The result is that some drivers implement the whole specification, while others implement only the minimum set of features required for reliable two-phase commit. But a transaction manager doesn’t know which features are actually implemented – they’re all required by the spec – so to work with real-world drivers, a transaction manager has to be written to the lowest common denominator. Had the JTA authors kept the API simple, and at least made the non-essential features optional, more JDBC implementations could fulfill the letter of the spec, and TM developers could code against the spec instead of an ill-defined subset of the spec.

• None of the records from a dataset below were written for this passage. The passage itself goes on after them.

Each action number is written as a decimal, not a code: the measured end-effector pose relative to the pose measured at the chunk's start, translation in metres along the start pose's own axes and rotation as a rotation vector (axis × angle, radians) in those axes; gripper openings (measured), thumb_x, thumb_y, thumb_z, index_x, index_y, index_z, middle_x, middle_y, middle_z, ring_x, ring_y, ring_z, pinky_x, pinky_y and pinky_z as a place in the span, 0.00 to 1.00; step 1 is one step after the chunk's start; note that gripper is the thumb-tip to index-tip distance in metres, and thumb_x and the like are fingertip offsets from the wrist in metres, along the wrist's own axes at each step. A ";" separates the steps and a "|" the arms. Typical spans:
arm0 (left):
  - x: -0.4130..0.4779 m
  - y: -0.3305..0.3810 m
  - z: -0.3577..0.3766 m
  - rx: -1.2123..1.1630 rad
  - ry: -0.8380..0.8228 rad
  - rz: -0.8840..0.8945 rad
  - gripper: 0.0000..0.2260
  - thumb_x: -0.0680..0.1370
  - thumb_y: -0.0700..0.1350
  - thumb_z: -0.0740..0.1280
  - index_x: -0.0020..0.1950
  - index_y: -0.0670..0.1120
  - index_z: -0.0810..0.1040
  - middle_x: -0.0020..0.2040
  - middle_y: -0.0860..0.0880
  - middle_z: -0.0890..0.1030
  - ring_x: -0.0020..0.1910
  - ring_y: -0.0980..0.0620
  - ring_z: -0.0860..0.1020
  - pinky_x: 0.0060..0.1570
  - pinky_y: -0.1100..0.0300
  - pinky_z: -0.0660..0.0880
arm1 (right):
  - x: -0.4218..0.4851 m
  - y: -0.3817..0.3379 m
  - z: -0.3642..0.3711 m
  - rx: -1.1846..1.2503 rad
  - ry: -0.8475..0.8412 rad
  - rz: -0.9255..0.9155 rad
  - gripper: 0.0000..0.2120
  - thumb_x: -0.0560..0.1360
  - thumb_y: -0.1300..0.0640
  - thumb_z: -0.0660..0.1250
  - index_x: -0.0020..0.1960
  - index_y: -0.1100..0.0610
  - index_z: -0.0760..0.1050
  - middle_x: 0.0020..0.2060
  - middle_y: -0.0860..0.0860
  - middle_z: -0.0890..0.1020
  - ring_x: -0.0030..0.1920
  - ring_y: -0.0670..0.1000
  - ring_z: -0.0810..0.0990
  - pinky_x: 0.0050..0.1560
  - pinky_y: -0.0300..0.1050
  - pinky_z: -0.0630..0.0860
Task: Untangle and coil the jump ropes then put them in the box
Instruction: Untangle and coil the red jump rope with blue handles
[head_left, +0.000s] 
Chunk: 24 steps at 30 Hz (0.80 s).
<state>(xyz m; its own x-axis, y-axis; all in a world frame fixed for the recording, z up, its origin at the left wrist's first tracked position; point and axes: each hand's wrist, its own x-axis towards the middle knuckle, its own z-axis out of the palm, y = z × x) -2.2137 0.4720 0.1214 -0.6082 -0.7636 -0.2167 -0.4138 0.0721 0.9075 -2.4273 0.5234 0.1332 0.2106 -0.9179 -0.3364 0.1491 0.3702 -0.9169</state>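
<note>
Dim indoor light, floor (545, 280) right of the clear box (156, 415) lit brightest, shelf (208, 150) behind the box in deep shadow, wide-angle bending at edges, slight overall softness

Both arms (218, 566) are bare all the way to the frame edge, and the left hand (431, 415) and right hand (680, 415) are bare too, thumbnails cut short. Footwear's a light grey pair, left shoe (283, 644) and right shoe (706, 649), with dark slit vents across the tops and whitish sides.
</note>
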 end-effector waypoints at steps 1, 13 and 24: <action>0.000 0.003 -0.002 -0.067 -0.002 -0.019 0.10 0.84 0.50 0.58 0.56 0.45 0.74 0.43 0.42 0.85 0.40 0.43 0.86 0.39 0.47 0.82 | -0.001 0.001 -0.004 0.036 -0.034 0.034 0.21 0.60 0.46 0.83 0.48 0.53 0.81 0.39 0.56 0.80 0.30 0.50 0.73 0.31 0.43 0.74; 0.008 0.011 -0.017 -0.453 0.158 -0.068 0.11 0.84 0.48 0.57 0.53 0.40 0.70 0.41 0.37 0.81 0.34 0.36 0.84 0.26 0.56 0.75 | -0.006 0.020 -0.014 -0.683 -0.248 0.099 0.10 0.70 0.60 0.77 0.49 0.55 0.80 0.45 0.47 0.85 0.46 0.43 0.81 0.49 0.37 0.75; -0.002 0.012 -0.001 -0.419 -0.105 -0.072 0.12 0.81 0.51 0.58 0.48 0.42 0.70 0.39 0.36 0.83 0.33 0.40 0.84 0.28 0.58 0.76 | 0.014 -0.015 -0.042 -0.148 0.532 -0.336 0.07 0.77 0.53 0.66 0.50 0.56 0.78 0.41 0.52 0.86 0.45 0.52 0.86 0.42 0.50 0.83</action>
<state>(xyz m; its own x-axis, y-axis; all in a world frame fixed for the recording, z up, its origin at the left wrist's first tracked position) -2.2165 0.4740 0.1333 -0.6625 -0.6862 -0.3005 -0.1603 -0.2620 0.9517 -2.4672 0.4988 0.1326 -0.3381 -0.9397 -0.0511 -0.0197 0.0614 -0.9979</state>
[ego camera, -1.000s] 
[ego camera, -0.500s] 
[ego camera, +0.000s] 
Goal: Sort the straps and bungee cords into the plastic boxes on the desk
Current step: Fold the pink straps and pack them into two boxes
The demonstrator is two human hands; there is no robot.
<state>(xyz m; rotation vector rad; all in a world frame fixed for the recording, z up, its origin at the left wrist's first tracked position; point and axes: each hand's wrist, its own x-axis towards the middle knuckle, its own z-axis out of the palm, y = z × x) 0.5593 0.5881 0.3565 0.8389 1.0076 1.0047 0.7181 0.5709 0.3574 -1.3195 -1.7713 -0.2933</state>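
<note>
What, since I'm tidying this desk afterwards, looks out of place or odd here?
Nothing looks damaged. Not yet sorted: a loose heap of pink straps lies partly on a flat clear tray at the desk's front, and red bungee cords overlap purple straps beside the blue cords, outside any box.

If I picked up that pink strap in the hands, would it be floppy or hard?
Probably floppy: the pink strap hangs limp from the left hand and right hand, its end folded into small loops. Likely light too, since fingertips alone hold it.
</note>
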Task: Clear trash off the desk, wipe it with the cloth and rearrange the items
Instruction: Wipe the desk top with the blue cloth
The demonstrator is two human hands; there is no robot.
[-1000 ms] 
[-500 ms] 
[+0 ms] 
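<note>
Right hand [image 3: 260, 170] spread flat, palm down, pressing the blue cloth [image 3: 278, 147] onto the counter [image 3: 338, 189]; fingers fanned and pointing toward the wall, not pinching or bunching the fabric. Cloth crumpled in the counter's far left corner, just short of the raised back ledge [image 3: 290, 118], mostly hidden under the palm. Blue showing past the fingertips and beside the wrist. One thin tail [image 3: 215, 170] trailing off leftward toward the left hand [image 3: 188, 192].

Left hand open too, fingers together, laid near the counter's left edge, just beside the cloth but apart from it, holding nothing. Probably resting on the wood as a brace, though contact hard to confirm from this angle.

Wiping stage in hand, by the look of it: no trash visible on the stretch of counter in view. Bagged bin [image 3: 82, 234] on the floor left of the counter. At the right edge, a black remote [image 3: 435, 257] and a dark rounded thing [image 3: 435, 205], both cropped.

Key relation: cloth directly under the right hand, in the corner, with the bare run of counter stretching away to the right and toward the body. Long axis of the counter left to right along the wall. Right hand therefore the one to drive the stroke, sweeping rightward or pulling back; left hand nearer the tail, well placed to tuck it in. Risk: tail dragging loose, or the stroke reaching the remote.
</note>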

So, why would an application server use the advanced features of the spec? One use case I’ve seen is to interleave transactions to improve concurrency, but in practice it’s unlikely to give any performance benefit. Even on a DBMS that supports that natively, switching transaction contexts isn’t free – you will most likely achieve the same or better performance by just opening one more connection.
If you’re developing a Transaction Manager, please stick to the basic steps listed above! Don’t use suspend/resume or other advanced features of the JTA specification. This ensures that your software works reliably with the widest possible range of drivers, including the PostgreSQL driver, and saves your users from the headache of debugging strange concurrency bugs.